Scott Frost sat down at the podium, adjusted the microphones in front of him and looked at the reporters waiting for an explanation of how his Nebraska football team had just lost by 46 points at Michigan Stadium.

Frost played with the collar of his red sweatshirt as he listened to the first question. Then he began to speak — bluntly, and truthfully.

“I told them, I honestly believe this is going to be the bottom, right here,” Frost said. “I don’t know how many times I’ve been a part of a game like that, but we got beat in every phase.”

He paused for a couple seconds, and then continued.

“We’re really going to find out who loves football and who loves each other and who’s going to band together.”

As sobering of a message as any.

Put yourself in Frost’s shoes for a second. When the 43-year-old coach — widely touted as one of the brightest young minds in all of college football — decided to come home to the school he quarterbacked to a national championship, he surely could not have expected his return to have played out like this.

His athletic director, Bill Moos, couldn’t have either. In April, Moos said better days were ahead for the Cornhuskers. Then he said, “You’ve got Urban Meyer and Jim Harbaugh thinking, ‘We better put a little more into that Nebraska game coming up.’ And that’s the way we want it. They’re running a little bit scared right now. And they won’t admit it. We’ll leave that at that.”
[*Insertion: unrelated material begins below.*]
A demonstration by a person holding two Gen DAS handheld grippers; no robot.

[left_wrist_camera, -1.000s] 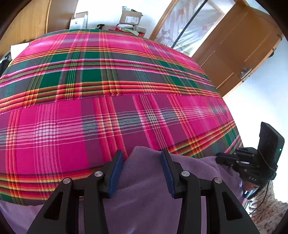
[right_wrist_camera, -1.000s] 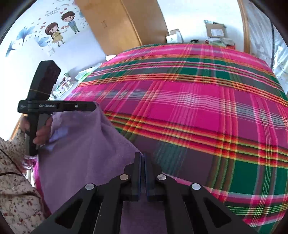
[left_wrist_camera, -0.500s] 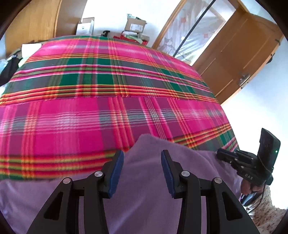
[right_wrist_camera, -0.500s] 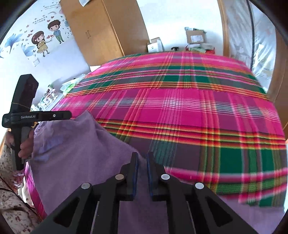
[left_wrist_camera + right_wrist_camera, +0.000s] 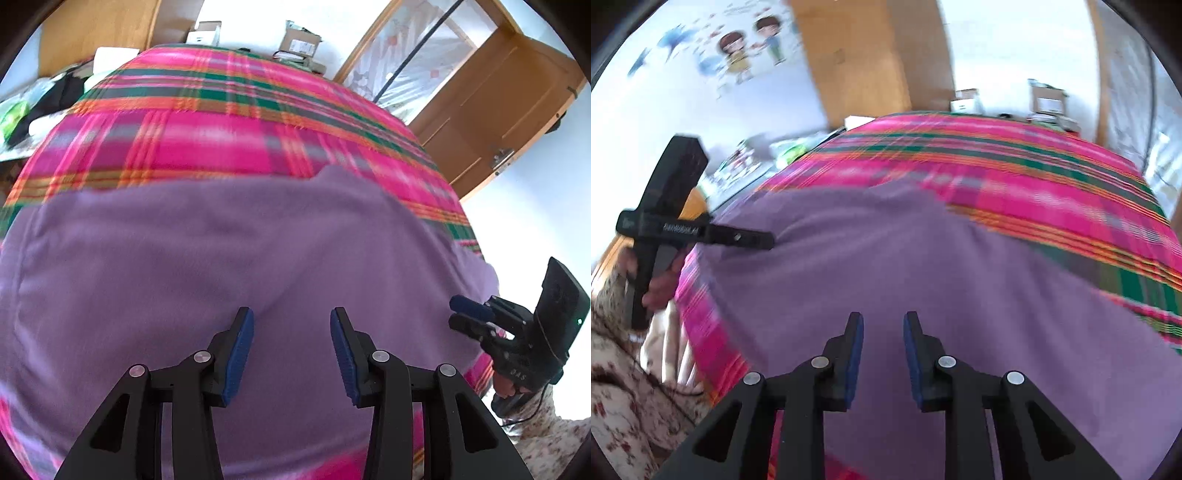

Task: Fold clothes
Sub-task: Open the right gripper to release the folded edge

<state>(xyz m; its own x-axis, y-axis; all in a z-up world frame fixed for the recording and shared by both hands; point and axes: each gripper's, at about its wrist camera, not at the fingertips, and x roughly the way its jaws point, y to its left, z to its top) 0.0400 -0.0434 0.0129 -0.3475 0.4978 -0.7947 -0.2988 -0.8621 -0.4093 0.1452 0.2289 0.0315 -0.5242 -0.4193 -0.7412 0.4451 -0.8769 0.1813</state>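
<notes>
Below both claws, purple garment

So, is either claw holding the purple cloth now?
No. Both claws, left and right, are over the purple cloth without pinching it; the right jaws are opening.

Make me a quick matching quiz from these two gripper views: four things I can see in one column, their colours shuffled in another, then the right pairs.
Things:
1. garment
2. bedspread
3. door
4. pads of the left hand-held gripper

Colours:
A. brown wood
B. blue
C. plain purple
D. pink, green and orange plaid

Pairs: 1-C, 2-D, 3-A, 4-B
</notes>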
But if Saturday afternoon’s beatdown was the low point, then Nebraska has been on a collision course with rock bottom for quite some time now.

On Jan. 30, almost two months after his hiring, Frost stood in front of reporters and took responsibility for the hospitalization of two of his new players, who had suffered from rhabdomyolysis.

When the season started, the team’s opener against Akron was cancelled due to a weather-related delay, erasing a seemingly easy opportunity to start a new era on the right foot.

Then the Cornhuskers played Colorado, and lost when freshman phenom Adrian Martinez, the only scholarship quarterback on the roster, left the game with a knee injury. The next week, Nebraska lost to Troy of the Sun Belt conference. That brings us to Saturday, when the Cornhuskers played one of the programs they hope to eventually emulate. Of course, Brady Hoke left Jim Harbaugh a roster littered with highly-rated recruits. Mike Riley left Scott Frost a roster.

Still, Michigan, Ohio State and even Wisconsin, are all farther in the distance than ever. Frost would have to squint to find them on the horizon.

Which brings us to the concept of the hometown hero, and why this is going to be so difficult for Frost going forward.

Everyone loves a hometown hero. They grew up alongside you, part of the history of your village, town or city. The place that you call home — they did, too, and this is where they found their first success, success that you shared, took part in and still remember, even if it was decades ago.

At some point, they might’ve left, to chase a Super Bowl or to win a national championship at Central Florida. You watched them, adoringly, rooting for them to do well, secretly hoping that they still think of home, still want to come home.

And when things do go wrong at home, the residents don’t pine for the Oregon State coach with a west-coast offense, or the West Virginia coach with his fancy spread offense.

Everyone in Lincoln had been waiting for the return of the prodigal son, the quarterback who cut his chops under the greatest coach in school history, just like everyone in Ann Arbor had been waiting for the return of their prodigal son, the quarterback who cut his chops under the greatest coach in school history.

The return seems like the most difficult step — convincing the hometown hero that his old school is worth rescuing, in comparison to some moribund NFL franchise, or some other Power 5 school in need of a boost.

Scott Frost and Jim Harbaugh both did return. And when they did, because of their past, because of what they did when they left home, because of everything they meant to their schools, no one expected failure. No one expected a loss to Troy. No one expected losing to Ohio State, year after year.

This past Tuesday, Harbaugh was asked if coaching at his alma mater was different than his previous jobs.

He thought about it, and then answered the way everyone knew he would.

“Yeah. Yes,” Harbaugh said. “I would say it is. It’s heightened.”

These are the ties that bind Frost and Harbaugh, two men who have unenviable tasks ahead of them. Both coaches are home now. To many, getting here might have seemed like the most difficult step. But as Scott Frost — and maybe Jim Harbaugh — would tell you, the most difficult part is what happens after you come home.